▸ **What you are asked to do**:
Reproduce the listing verbatim through the line with "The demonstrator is".

Recorded data Start Marker

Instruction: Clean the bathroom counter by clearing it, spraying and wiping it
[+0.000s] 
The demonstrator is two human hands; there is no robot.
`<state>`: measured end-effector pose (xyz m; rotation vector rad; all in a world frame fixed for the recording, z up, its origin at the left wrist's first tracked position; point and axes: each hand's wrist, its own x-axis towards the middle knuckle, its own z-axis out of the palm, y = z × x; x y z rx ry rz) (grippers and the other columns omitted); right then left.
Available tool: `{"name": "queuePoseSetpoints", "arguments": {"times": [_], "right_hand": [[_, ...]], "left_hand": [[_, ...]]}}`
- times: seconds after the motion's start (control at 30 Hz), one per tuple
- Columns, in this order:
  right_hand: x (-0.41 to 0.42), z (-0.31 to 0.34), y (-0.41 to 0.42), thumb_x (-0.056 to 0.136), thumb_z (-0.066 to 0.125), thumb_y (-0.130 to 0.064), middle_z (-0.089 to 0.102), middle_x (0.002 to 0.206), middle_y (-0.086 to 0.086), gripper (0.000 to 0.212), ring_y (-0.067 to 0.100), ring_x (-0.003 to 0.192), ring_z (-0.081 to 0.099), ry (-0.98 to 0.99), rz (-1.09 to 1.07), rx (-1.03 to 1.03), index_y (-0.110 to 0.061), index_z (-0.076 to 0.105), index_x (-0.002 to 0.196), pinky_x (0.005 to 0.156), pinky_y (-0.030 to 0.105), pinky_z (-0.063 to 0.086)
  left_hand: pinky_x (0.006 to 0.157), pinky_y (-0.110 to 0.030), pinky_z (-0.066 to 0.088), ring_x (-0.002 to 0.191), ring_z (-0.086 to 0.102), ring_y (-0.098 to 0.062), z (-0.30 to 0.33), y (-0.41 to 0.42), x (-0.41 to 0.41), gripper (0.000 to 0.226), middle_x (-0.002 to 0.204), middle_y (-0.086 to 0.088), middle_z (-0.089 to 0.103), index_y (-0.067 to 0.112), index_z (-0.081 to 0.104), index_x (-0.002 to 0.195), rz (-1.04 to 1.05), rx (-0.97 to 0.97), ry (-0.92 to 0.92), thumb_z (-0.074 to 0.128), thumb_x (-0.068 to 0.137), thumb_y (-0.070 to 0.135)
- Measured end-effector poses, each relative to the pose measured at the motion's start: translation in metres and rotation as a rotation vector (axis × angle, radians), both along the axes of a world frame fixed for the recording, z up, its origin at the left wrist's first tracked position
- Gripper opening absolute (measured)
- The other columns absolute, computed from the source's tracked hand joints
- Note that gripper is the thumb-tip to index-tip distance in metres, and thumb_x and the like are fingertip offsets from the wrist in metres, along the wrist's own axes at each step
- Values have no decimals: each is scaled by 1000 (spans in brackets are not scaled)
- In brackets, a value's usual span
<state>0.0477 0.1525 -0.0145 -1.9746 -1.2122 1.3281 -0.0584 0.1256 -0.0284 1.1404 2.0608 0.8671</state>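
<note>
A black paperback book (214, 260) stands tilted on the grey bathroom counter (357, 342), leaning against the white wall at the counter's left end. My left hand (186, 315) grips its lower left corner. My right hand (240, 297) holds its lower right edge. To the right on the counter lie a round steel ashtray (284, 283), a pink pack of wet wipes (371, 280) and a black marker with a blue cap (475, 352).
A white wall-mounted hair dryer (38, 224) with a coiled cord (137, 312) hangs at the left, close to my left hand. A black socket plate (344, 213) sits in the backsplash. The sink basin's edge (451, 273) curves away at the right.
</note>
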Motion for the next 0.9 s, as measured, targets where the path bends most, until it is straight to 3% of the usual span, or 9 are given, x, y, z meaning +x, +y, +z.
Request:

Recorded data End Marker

▸ **The answer**:
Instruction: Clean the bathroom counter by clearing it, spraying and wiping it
[+0.000s] 
The demonstrator is two human hands; there is no robot.

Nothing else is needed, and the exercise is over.